CAR-T cell therapy refers to a treatment that uses transformed cells for cancer therapy. T-cells can be removed from a person, genetically altered and put them back into the patient for them to attack the cancer cells.
Smart T cell
Further improvements are being made to CAR-T cells. Smart T cells are engineered with suicide genes or other means to precisely control therapeutic function over the timing and dosage. This reduces cytotoxicity.
Several strategies to improve safety and efficacy of CAR-T cells are:
Suicide gene engineering: engineered T cells are incorporated with suicide genes, which can be activated by extracellular molecule and then induce T cell apoptosis. Herpes simplex virus thymidine kinase (HSV-TK) and inducible caspase 9 (iCas9) are two types suicide genes have been integrated into CAR-T cells. The suicide gene strategies does not act quickly enough to prevent all safety problems.
Dual-antigen receptor: T cells are engineered to express two tumor-associated antigen receptors at the same time. The dual-antigen receptor of engineered T cell module has been reported to have less intense side effects. An in vivo study in mice shows the dual-receptor T cells effectively eradicated prostate cancer and achieved complete long-term survival.
ON-switch: Engineered T cell have been made that are only active if they detect their target cell and if some other drug is present. This is an added control for more safety.
Bifunctional molecules as switches: The bispecific antibody targets CD3 molecule of T cell and tumor-associated antigen presented on cancer cell surface. This helps get precise targeting of bad B cells and cancer cells in mice.
SMDC adaptor technology – attempt at Universal CAR-T instead of cancer specific
SMDCs (small molecule drug conjugates) platform is an attempt to engineer a single universal CAR-T cell. Anti-tumor activity in mice is induced only when both the universal CAR T cells plus the correct antigen-specific adaptor molecules are present. Anti-tumor activity and toxicity can be controlled by adjusting the administered adaptor molecule dosing.
This could fix several current CAR-T problems
* the inability to control the rate of cytokine release and tumor lysis
* the absence of an “off switch” that can terminate cytotoxic activity when tumor eradication is complete
* a requirement to generate a different CAR T cell for each unique tumor antigen may be solved or mitigated using this approach
Traditional CAR-T is a treatment engineered for one specific patient to treat one specific type of cancer cell. The new refined system – called split, universal and programmable (SUPRA) CAR-T – can be continuously altered to target different types of cancer cells, turned on and off, and overall offers a significantly more finely tuned treatment than the current therapies.

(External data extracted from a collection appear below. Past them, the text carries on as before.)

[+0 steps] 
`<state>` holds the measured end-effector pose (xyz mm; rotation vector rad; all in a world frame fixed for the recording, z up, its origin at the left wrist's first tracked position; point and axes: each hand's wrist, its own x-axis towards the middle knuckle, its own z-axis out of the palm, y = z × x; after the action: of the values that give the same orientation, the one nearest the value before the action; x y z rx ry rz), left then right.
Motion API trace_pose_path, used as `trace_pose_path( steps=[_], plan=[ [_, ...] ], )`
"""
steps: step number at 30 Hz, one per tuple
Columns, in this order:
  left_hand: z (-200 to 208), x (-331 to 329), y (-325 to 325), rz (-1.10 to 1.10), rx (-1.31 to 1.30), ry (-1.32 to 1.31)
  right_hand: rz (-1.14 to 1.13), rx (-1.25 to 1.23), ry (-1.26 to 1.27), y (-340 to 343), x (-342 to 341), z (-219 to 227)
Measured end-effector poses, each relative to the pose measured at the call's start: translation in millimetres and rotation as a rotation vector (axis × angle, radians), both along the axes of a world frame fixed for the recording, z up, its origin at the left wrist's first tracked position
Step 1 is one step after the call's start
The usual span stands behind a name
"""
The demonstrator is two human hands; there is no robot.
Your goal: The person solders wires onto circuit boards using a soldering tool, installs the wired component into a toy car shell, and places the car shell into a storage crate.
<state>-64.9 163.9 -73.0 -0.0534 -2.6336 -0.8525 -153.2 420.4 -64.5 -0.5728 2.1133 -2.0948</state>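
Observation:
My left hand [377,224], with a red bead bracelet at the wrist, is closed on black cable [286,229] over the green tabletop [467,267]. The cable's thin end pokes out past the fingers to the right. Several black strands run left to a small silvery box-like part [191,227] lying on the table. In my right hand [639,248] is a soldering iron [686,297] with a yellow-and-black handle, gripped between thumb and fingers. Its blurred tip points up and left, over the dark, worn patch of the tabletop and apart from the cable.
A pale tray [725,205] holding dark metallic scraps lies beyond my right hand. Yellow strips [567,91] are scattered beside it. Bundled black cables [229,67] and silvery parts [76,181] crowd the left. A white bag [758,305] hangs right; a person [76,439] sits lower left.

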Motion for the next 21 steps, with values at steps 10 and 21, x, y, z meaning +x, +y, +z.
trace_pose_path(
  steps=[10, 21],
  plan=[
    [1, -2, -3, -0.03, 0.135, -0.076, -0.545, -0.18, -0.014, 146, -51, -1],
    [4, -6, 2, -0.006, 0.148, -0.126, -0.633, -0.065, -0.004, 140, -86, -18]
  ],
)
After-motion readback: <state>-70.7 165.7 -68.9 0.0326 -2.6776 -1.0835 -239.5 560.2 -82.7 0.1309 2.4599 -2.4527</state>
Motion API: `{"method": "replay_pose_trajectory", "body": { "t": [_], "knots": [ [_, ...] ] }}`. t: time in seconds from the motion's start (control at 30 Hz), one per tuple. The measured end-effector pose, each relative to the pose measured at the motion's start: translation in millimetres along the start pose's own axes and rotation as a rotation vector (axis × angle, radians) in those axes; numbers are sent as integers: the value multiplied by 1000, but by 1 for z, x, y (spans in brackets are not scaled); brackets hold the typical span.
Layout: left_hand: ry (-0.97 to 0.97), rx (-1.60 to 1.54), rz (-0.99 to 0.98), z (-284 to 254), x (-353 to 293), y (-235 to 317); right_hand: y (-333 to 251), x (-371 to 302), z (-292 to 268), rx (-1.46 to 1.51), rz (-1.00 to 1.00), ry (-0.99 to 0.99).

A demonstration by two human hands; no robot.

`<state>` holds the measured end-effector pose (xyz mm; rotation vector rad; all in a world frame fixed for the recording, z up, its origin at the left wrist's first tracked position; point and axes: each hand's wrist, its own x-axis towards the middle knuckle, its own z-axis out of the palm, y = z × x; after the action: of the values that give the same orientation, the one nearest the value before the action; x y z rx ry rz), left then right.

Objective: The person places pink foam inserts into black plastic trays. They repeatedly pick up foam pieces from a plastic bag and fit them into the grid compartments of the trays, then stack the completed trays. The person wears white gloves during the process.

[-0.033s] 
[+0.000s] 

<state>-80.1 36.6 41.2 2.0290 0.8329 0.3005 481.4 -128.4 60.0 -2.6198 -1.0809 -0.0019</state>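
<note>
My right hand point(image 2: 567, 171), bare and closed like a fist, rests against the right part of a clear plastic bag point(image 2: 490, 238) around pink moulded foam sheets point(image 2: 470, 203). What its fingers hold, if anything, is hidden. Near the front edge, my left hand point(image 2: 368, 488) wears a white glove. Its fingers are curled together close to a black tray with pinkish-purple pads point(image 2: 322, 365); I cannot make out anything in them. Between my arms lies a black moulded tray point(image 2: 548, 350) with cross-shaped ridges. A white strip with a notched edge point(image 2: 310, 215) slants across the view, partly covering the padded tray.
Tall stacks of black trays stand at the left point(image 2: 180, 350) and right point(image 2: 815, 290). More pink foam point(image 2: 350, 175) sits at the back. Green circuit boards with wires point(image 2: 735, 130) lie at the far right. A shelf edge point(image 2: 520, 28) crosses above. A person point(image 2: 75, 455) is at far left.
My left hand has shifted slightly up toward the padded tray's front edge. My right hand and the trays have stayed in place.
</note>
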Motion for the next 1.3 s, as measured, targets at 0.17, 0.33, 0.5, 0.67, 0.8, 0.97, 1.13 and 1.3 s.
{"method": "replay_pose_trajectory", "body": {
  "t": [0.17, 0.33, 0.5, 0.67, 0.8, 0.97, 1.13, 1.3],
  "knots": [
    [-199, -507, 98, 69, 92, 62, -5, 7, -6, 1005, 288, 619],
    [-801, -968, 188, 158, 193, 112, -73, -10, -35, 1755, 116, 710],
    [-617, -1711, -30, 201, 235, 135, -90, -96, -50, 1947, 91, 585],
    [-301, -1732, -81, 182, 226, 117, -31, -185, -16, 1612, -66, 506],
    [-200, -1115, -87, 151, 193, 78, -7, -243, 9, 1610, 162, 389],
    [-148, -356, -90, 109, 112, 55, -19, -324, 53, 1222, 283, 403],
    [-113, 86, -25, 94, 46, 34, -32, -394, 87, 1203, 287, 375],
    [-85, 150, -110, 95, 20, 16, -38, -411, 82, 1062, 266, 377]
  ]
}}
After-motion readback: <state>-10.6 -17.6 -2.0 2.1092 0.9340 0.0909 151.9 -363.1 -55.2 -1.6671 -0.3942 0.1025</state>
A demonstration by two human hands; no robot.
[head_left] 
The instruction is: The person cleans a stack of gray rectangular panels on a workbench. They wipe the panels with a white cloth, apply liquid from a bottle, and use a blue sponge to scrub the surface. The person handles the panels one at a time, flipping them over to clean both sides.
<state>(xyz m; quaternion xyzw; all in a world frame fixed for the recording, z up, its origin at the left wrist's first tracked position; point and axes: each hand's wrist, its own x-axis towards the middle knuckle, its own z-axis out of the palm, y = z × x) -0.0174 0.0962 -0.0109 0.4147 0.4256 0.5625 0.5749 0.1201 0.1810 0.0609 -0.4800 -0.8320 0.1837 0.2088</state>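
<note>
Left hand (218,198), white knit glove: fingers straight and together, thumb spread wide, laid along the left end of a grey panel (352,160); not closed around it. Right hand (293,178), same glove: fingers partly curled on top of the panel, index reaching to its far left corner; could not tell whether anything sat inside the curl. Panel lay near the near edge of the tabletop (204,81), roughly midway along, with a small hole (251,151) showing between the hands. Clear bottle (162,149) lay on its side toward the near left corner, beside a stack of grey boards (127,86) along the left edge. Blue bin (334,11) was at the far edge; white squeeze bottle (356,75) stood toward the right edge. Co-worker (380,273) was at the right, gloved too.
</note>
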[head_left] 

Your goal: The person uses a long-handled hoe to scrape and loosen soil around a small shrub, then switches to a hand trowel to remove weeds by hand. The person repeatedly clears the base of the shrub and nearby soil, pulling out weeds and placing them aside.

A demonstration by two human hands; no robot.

“Instead of thinking about CAR-T as engineering cells that kill cancer, the way I think about it is as an antibody that drags a killer T-cell with it,” says research lead Wilson Wong (BME). “What’s amazing about it is that once the CAR T-cell binds and activates, it will recruit more T-cells and make copies of itself. Drugs don’t do that.”
The large immune response is what can cause severe side effects.
The original CAR-T can be compared to a charger for a cell phone–one piece that only allows one device to be connected; the SUPRA CAR-T can be compared to two AC adapters that allow for multiple, customizable attachments that can be removed and exchanged at any time.
The SUPRA CAR-T system allows the T-cells to attack a new target by simply injecting the patient with a new batch of antibodies rather than having to re-engineer the T-cells, which is the most expensive portion of the treatment.
Armored CAR-T cells to attack solid tumors
CAR-T cells are more effective on liquid tumors and have not shown much promise in treating solid tumors. Ovarian cancer is one of the major killers of women since most cases of ovarian cancer (approximately 70%) are diagnosed at a late stage. Ovarian cancer is difficult to treat because it is a solid tumor with a microenvironment that suppresses adoptively transferred T-Cells.
The armored CAR-T cell is engineered to secrete potent cytokines such as interleukin 12 (I L-12) as well as other modifications to improve the efficacy of the CAR-T cell. A recent phase II clinical trial was carried out in ovarian cancer patients where they were administered IL-12. This treatment led to stable disease in 50% of the patients.
CAR-T against autoimmune disease
B-cells make and deploy antibodies which defend the body against invasive bacteria. Bad B cells can cause many kinds of deadly blood cancers and autoimmune diseases. CAR-T has been developed to kill cancerous B cells. New CAR-T can defend against autoimmune B causing cells.
Modifying regulatory T-Cells and not killer T-Cells
Autoimmune diseases often are caused or made worse by ineffective Tregs (regulatory T-Cells). Tregs enhanced with CAR protein claws help control immune response to organ transplants.